The US Centers for Disease Control and Prevention (CDC) estimates that the rate of STIs are on the rise with an estimated 1.7 million cases of chlamydia and more than 500,000 cases of gonorrhea documented in 2017 in the United States. Both STIs can be contracted through vaginal, anal, or oral intercourse. The infections are typically easily treated, but, if left untreated, can result in serious complications including infertility.
Both the Aptima Combo 2 Assay and Xpert CT/NG were previously cleared by the FDA for testing urine, vaginal, and endocervical samples.
The tests were reviewed through the premarket notification 510(k) pathway, which is a submission made to the FDA demonstrating that the device is safe and effective and “substantially equivalent” to a legally marketed device.

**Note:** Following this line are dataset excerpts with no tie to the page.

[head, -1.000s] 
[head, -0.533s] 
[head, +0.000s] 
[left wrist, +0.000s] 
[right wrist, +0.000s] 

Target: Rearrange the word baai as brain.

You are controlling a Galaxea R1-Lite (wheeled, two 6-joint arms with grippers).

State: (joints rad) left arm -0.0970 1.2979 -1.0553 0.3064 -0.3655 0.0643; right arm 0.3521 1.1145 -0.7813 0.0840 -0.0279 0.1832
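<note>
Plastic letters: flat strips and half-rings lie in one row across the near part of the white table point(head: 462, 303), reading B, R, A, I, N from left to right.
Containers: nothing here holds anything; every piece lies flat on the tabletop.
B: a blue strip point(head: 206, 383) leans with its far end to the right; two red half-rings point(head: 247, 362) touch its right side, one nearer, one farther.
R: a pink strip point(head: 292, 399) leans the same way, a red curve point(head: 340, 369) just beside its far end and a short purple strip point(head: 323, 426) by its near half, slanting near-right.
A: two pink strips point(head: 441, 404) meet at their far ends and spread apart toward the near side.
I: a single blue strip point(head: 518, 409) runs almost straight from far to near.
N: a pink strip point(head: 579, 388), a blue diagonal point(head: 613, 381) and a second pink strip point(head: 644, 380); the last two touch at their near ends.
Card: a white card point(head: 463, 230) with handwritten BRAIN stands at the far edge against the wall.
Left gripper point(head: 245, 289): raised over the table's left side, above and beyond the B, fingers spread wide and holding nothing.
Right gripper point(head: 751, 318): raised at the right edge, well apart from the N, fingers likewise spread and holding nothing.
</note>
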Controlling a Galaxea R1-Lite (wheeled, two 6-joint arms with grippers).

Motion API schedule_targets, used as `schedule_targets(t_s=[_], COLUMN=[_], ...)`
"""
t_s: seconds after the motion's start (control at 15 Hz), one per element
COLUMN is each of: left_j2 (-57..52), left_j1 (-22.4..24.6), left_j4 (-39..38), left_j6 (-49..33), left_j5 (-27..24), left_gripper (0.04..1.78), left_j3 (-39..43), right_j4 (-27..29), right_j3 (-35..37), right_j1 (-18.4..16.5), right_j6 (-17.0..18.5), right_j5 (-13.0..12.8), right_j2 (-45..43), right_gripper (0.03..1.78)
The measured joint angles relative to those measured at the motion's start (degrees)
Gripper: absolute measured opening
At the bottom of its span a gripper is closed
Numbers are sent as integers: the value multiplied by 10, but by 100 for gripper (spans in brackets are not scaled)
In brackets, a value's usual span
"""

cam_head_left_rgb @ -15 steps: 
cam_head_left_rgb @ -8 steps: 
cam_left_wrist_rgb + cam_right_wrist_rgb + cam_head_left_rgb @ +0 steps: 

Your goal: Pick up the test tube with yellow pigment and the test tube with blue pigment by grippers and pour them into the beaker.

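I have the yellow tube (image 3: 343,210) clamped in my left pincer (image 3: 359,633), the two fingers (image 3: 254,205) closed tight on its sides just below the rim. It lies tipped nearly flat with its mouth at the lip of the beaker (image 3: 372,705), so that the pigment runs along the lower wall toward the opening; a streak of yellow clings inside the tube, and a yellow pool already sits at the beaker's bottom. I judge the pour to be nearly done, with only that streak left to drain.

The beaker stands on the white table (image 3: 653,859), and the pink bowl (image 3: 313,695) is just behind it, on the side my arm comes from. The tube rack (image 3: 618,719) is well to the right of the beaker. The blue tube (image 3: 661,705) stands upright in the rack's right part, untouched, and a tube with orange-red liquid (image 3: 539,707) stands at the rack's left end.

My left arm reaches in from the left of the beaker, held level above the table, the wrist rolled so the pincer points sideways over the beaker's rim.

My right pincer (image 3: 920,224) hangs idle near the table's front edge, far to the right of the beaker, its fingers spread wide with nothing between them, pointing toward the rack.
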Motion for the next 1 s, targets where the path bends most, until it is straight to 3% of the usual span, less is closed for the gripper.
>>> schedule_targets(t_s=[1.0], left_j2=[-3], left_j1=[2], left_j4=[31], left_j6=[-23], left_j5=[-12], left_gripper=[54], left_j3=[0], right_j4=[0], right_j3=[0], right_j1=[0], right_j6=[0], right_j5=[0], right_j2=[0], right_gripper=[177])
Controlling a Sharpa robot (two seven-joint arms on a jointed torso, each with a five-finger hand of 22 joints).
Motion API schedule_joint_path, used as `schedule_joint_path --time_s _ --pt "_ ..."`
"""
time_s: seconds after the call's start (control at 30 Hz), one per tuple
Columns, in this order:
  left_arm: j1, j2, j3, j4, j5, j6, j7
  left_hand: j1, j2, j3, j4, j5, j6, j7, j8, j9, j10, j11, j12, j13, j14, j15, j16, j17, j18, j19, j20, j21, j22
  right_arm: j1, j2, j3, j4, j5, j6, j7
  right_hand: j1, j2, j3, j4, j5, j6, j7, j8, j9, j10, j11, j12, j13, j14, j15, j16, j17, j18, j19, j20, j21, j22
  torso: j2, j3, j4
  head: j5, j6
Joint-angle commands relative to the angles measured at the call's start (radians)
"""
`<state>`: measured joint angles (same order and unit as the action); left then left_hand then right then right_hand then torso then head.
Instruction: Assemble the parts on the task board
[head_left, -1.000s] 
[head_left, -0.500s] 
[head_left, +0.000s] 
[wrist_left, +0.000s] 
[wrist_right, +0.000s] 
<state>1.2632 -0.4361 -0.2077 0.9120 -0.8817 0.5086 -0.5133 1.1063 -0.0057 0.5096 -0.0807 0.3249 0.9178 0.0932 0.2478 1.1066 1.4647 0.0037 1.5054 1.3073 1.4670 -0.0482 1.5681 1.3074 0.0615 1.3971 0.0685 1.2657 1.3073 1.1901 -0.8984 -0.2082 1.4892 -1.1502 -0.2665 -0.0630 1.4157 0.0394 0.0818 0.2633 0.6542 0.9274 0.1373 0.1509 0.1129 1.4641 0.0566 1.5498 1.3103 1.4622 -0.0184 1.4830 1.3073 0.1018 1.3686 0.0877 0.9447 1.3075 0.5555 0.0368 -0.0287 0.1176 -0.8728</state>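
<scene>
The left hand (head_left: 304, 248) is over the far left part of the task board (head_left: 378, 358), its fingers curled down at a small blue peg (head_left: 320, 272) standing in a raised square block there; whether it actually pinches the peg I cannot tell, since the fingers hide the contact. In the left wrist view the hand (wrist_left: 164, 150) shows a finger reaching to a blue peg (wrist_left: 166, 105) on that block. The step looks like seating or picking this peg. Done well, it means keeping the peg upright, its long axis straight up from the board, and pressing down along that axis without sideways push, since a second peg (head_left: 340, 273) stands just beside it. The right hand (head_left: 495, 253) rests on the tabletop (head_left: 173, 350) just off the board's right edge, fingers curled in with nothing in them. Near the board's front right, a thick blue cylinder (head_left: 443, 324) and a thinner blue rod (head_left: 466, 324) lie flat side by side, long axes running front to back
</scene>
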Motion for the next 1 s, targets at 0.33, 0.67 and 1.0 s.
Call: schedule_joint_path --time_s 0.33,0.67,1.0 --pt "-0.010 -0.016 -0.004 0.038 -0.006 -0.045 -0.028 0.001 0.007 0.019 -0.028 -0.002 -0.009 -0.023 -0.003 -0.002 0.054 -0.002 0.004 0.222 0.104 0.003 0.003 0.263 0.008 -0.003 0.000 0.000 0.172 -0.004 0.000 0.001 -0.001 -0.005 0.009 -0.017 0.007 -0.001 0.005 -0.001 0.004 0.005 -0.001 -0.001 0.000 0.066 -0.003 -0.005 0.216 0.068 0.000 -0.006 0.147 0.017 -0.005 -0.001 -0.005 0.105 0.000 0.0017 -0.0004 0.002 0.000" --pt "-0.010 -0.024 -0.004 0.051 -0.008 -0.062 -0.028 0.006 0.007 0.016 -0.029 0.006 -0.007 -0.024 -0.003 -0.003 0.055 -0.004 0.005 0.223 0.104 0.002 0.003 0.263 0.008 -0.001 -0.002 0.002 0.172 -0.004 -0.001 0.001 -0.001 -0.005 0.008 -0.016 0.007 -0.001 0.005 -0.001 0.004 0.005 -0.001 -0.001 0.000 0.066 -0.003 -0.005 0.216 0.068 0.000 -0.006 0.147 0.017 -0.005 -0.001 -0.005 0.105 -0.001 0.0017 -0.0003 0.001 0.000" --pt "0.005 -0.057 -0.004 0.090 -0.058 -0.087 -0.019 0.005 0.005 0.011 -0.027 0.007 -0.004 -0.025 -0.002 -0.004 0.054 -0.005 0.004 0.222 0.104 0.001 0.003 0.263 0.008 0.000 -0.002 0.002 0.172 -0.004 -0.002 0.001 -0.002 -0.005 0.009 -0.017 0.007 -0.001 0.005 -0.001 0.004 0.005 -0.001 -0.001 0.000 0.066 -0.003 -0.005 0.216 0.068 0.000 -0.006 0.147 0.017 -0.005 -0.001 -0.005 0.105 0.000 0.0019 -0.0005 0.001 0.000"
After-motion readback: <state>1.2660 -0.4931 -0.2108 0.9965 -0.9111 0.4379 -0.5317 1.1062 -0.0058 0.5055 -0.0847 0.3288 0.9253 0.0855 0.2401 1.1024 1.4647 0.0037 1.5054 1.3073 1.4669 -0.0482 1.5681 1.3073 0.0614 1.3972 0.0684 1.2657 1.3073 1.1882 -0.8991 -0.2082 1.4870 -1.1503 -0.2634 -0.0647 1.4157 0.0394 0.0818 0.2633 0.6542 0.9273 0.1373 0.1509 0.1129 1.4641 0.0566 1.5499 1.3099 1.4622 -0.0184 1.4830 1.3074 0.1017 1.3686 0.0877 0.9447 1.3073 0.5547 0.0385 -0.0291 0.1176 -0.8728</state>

The FDA’s decision was based on a review of clinical data from a cross-sectional study of more than 2500 patients that evaluated accuracy of multiple commercially available nucleic acid amplification tests for the bacteria Neisseria gonorrhoeae and Chlamydia trachomatis from the throat and rectum. The study, which was coordinated by the Antibacterial Resistance Leadership Group, and funded and supported by the National Institute of Allergy and Infectious Diseases, demonstrated that both tests for extragenital specimens are safe and effective in testing for these STIs.
"Prior to today, there were no chlamydia or gonorrhea tests cleared for use on samples from the throat and rectum. The availability of these two tests will fill an unmet public health need, by allowing for more screening," said Tim Stenzel, MD, PhD, director of the Office of In Vitro Diagnostics and Radiological Health in the FDA's Center for Devices and Radiological Health, in a statement. "It is best for patients if both of these sexually transmitted infections are caught and treated right away, as significant complications can occur if left untreated. Today's clearances provide a mechanism for more easily diagnosing these infections."
The clearance of Aptima Combo 2 Assay and Xpert CT/NG were granted to Hologic, Inc and Cepheid, respectively.